En Galicia nos preocupa el buen tiempo. Aunque sea verano, estemos de vacaciones y nos encante ir a la playa. Claro, nuestro único método eficaz de prevención de incendios es la lluvia.
La semana pasada os enseñé algunas de las postales más bellas de mis días en Galicia, mi casa. Hoy necesito compartir las otras postales, las feas y oscuras, las que se repiten cada verano para robarles el protagonismo a las buenas. Como un conjuro o un grito contra la destrucción de nuestra riqueza más valiosa.
La distancia me tienta a intentar explicar tantos incendios con una historia que destile ese realismo mágico tan de nuestra esquina. Meigas que salen en las noches de verano para organizar danzas alrededor de las hogueras, aprovechando que ha parado de llover. Un dios de la lluvia que castiga a los que se alegran por su ausencia con sequía y lenguas de fuego. Nuestros antepasados que ya son tierra, que exigen nuestra atención para que la libremos de su abandono.

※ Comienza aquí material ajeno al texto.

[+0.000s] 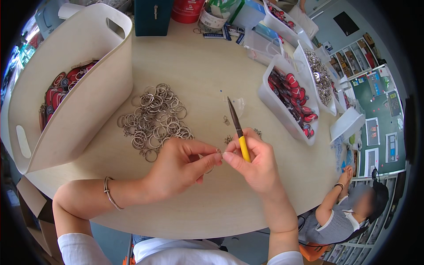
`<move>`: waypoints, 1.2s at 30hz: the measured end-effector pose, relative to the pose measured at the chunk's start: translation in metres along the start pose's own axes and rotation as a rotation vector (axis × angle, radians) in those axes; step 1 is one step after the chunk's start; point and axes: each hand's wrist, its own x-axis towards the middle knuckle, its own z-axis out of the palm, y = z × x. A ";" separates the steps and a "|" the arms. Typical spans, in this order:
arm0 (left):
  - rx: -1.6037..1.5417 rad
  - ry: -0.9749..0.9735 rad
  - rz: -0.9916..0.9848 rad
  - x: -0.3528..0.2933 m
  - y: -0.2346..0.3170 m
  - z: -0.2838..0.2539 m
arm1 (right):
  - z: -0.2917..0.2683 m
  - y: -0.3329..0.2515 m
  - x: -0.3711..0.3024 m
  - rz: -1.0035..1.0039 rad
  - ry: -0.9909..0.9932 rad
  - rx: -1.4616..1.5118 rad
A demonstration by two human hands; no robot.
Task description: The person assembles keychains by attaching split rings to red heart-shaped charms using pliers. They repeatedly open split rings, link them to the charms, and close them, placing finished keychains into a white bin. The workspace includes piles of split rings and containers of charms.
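Note:
My left hand (179, 168) is closed in a pinch on a split key ring, of which a small metal link (218, 151) shows at the fingertips and part of a hoop below them. Against it press the thumb and a finger of my right hand (259, 167), meeting the left fingertips. That same right hand also grips pliers (234, 115) with a yellow handle, their dark, pointed jaws aimed up and away from me. Just beyond my left hand lies a loose heap of silvery key rings (159, 117). Small metal links (228, 139) lie by the right fingers, partly covered.
A tall cream basket (95, 104) with red tags stands at left. To the right are white bins, one of red tags (289, 95) and one of metal rings (319, 73). A dark green box (152, 17) and red tub (187, 9) stand behind. Another person (340, 216) sits at right.

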 end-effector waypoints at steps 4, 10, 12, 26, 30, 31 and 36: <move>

Sin embargo, la realidad se impone sin ápice de magia. Bajo un cielo gris, respirando ceniza y contemplando cómo desaparecen hectáreas que costó decenas de años hacer crecer, solo me salen la tristeza, la desesperación, la indignación y el aburrimiento. ¿Desde cuándo los incendios compiten con la lluvia para convertirse en el fenómeno meteorológico más típico de Galicia?
Termino este post tan triste acordándome de una reflexión de Cualquier Cosita es Cariño: Solo «la desconexión y la ignorancia sobre el lugar que ocupamos en el mundo» pueden explicar que alguien sea capaz de decidir que un trozo de monte y todas las especies que lo habitan debe arder para satisfacer otros intereses. «Lo que nos pasa le pasa al planeta, lo que le pase al planeta nos pasa a nosotros. No podría ser de otra manera. Cuidar el medio ambiente es cuidarnos a nosotros mismos.